Most use double-entry accounting, which complies with generally accepted accounting principles (GAAP). The dataset was remapped to the BLUE fixed assets resolution of 0.25∘ through conservative remapping (i.e., area-weighted averaging). A major advantage of our framework is that it can be extended flexibly to updated datasets and can constantly be improved with more observational datasets being made available. Both BLUE and HN2017 add emissions from peat burning (van der Werf et al., 2017) and drainage (Hooijer et al., 2010) in a post-processing step. For easier comparison of direct model output, we do not include these post-processing steps.

bookkeeping model

Properties of land-use areas and LULCC activities are first discussed in the baseline scenario (here called REG) and then differences in the high (HI) and low (LO) LULCC scenarios are compared. Next, we want to analyse the magnitude of legacy emissions at the end of the historical simulations in 2014 and how much they are affected by past LULCC uncertainty. The magnitude of the annual net LULCC flux is determined by the size of the disequilibrium pools, which aggregate information of past LULCC events. If these disequilibrium pools are similar between two setups in a given year and the upcoming LULCC events are identical, then the annual net LULCC flux in the following years will be similar as well. The time series of all three historical uncertainty estimates (Fig. 1) shows the known feature of a peak in 1960 (Hansis et al., 2015; Friedlingstein et al., 2019). Before around 1960, the net LULCC flux is almost continuously rising and levels decrease after 1960 to the end of the historical LULCC dataset in 2014.
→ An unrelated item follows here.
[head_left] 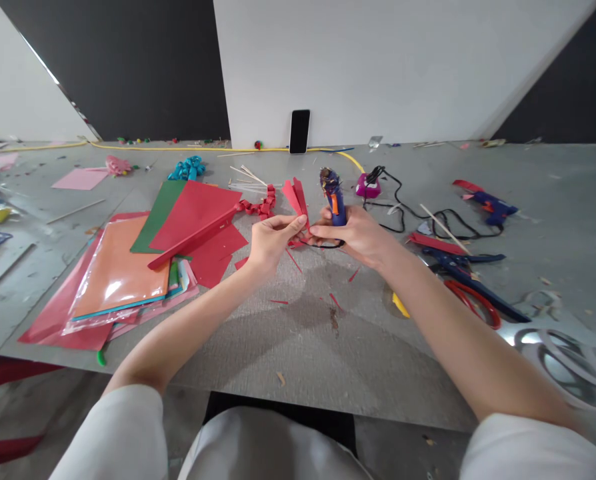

  • Additionally, regions characterized by strong land-use disturbances in the last decades, such as many tropical forest areas in Latin America, Africa, and Southeast Asia, have started to contribute substantially to reducing sinks.
  • For harvest, the sensitivity is asymmetric; i.e. the net LULCC flux due to harvest in the HI scenario deviates further from REG than in the LO scenario.
  • The higher values of ELUC,trans are related to enhanced carbon uptake in vegetation and soil in response to a rising atmospheric CO2 concentration and other potentially favorable environmental effects (e.g., nitrogen deposition; see Supplementary Fig. 2 for a map of ELUC,trans).
  • In particular, the last years of the baseline LUH2 scenario have been substantially revised for subsequent analyses related to the annual GCB.
  • The increasing number of transitions in the 20th century in the low land-use simulations will thus increase the difference in emissions between the two alternative scenarios.
  • Of all available future scenarios, these four were selected for this study because they are based on the same two SSP scenarios but describe a range of possible RCP scenarios.
  • The natural carbon sinks in terrestrial vegetation and soils provide an immense buffer for anthropogenic emissions, currently sequestering about one-third of fossil and land-use change CO2 emissions1.

DGVM estimates of the terms in the terrestrial carbon budget

bookkeeping model

Europe, Asia and Africa exhibit the largest sensitivity of cumulative net LULCC flux to LULCC uncertainties in the REG, HI and LO simulations starting in 1700 (Fig. 5). In most regions, HI1700 produces a smaller cumulative net LULCC flux than REG1700 and the cumulative flux is generally larger in LO1700 than REG1700. However, there are large coherent areas over Central and North America and northern Europe/Asia with reduced cumulative net LULCC flux in LO1700 compared to REG1700. The sensitivity of the Retail Accounting cumulative net LULCC flux to net versus gross transitions (Fig. 3, fifth column, about 13 % for REG1700) is of a similar order of magnitude as that from the starting year of a simulation (StYr).